*Task directions*
The material below should be copied line for line, please, with pictures omitted.
------------------------------------
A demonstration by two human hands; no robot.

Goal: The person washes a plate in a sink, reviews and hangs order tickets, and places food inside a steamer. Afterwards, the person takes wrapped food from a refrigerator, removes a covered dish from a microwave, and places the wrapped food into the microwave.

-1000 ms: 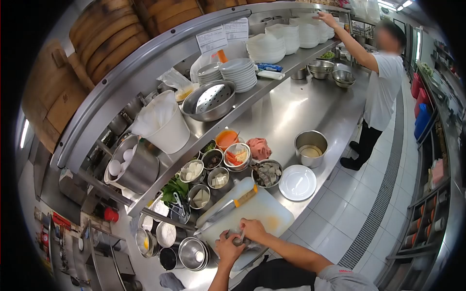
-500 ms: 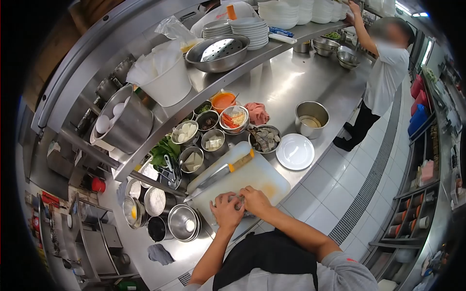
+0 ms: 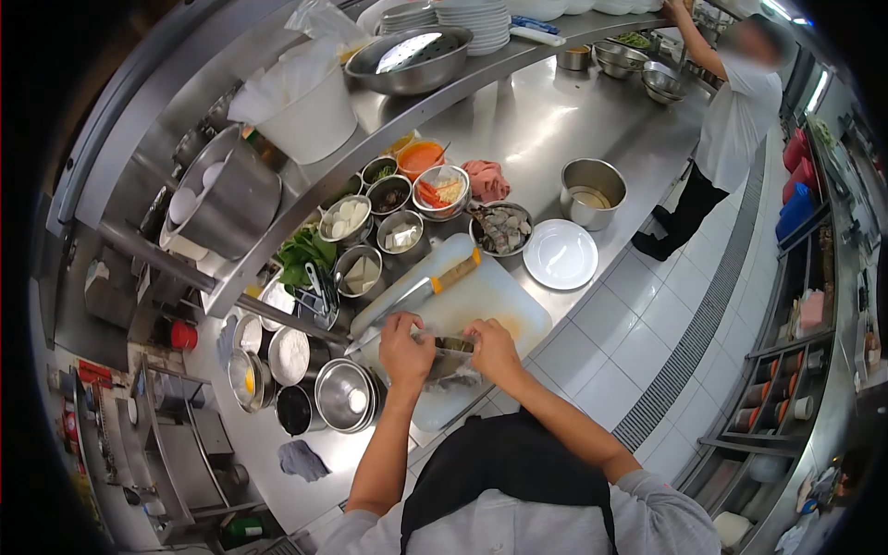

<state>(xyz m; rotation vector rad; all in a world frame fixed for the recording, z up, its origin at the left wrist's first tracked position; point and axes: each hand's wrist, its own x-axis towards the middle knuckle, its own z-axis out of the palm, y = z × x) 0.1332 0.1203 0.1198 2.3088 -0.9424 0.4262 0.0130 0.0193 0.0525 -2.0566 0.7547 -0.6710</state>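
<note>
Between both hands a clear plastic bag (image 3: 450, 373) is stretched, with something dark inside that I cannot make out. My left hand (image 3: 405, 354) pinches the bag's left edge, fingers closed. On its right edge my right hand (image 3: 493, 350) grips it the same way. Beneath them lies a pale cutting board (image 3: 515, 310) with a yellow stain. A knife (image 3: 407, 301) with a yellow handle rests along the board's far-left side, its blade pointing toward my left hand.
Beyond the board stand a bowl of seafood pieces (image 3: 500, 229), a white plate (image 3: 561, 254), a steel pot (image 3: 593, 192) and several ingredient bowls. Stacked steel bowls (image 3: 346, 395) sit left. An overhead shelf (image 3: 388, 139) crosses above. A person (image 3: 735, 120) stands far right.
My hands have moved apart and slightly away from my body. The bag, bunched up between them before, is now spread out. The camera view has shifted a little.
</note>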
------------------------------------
*Solution*
A demonstration by two human hands; no robot.

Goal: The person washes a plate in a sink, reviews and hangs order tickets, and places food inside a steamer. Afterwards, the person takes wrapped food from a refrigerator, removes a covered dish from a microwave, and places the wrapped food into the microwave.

-1000 ms: 
-500 ms: 
+0 ms: 

<state>(xyz m; rotation vector rad; all in a world frame fixed for the recording, z up, its origin at the left wrist's first tracked position; point and axes: each hand's wrist, its own x-axis towards the middle knuckle, its own z-axis out of the palm, y = z × x) 0.1332 0.1203 0.1198 2.3088 -0.9424 0.4262 0.0130 0.0193 0.0525 -2.0566 0.7547 -0.6710</state>
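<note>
Between both hands a clear plastic bag (image 3: 450, 373) is stretched, with something dark inside that I cannot make out. My left hand (image 3: 405, 354) pinches the bag's left edge, fingers closed. On its right edge my right hand (image 3: 493, 350) grips it the same way. Beneath them lies a pale cutting board (image 3: 515, 310) with a yellow stain. A knife (image 3: 407, 301) with a yellow handle rests along the board's far-left side, its blade pointing toward my left hand.
Beyond the board stand a bowl of seafood pieces (image 3: 500, 229), a white plate (image 3: 561, 254), a steel pot (image 3: 593, 192) and several ingredient bowls. Stacked steel bowls (image 3: 346, 395) sit left. An overhead shelf (image 3: 388, 139) crosses above. A person (image 3: 735, 120) stands far right.
My hands have moved apart and slightly away from my body. The bag, bunched up between them before, is now spread out. The camera view has shifted a little.
</note>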

This response is done.